(Posted April 6, 2021)
By Kristy Zurbrick, Madison Editor
A little more than a year ago, two mock trial teams from West Jefferson High School qualified for state competition. It was the fifth time in nine years the program qualified for the big show and the first time with two teams. Excitement was high…until organizers pulled the plug the night before the competition due to COVID-19.
Fast forward to this year. West Jefferson qualified for state again, this time with one team. On that team were many of the students who lost out on the state experience last year.
“They had kind of a sense of, ‘We want to finish what we started,’” said Jenny Siddiqi, the team’s advisor.
The road to state qualification looked much different this time around. Practices and competitions took place over Zoom, an online video conferencing platform, instead of in person. The team worked through the technical challenges of sound, camera angles, and split screens to facilitate direct- and cross-examinations and to share exhibits.
“At first, we wondered how this was going to work, but it surprisingly worked pretty well,” said Siddiqi, who co-advises the group with Marla Farbacher, a local resident and attorney. “It was a lot to figure out on top of learning about the case.”
Each year, the Ohio Center for Law-Related Education, sponsor of the Ohio Mock Trial Competition, writes an original case based on a relevant constitutional issue. The case details are presented to mock trial teams in the fall. Students must prepare arguments for prosecution and defense.
This year’s case involved a teen accused of murdering a love interest. When told there was an eyewitness, the teen took a plea deal. Afterwards, the witness expressed uncertainty about whether the accused person was actually the person who committed the crime. With that information, the accused teen wanted to rescind the plea deal.
In preparing the case, mock trial team members learned about plea bargaining, the importance of eyewitnesses, and the Brady rule, which requires prosecutors to disclose exculpatory evidence in the government’s possession to the defense. Exculpatory evidence is evidence that could excuse, justify or absolve the alleged fault or guilt of a defendant.
The West Jefferson students who tackled this year’s case included:
- prosecution team–junior Tennessee Jennings and sophomore Autumn Lewis as attorneys; juniors Annabel Phipps and Grace Kitchen as witnesses;
- defense team–junior Jessica Fling and senior Emma Hostetler as attorneys; senior Taylor Fry and junior Riley Marshall as witnesses;
- timekeeper–junior Olivia Foreman;
- alternates–seniors Raina Peter and Harley Johnson.

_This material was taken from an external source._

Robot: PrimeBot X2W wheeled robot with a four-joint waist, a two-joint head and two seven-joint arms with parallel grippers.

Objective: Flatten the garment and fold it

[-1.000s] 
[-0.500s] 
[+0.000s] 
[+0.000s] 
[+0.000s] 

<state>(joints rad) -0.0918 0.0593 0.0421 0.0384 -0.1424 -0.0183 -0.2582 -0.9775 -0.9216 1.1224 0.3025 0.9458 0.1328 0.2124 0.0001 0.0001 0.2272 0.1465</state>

The team won both trials at district and regionals to advance to state competition which started on March 11. From among approximately 220 teams statewide, West Jefferson was one of 19 teams to qualify for state. The group won their first trial but got knocked out of the competition after losing the second trial by a few points. Only four teams made it out of the first two rounds.
“We were really pleased with how they did. We were up against a really good team, Orange High School from northeast Ohio,” Siddiqi said.
About the season overall, she continued, “We went from not knowing how we were going to do this in the new format to, at the end of the day, having what I think is one of the strongest teams West Jefferson has ever had.”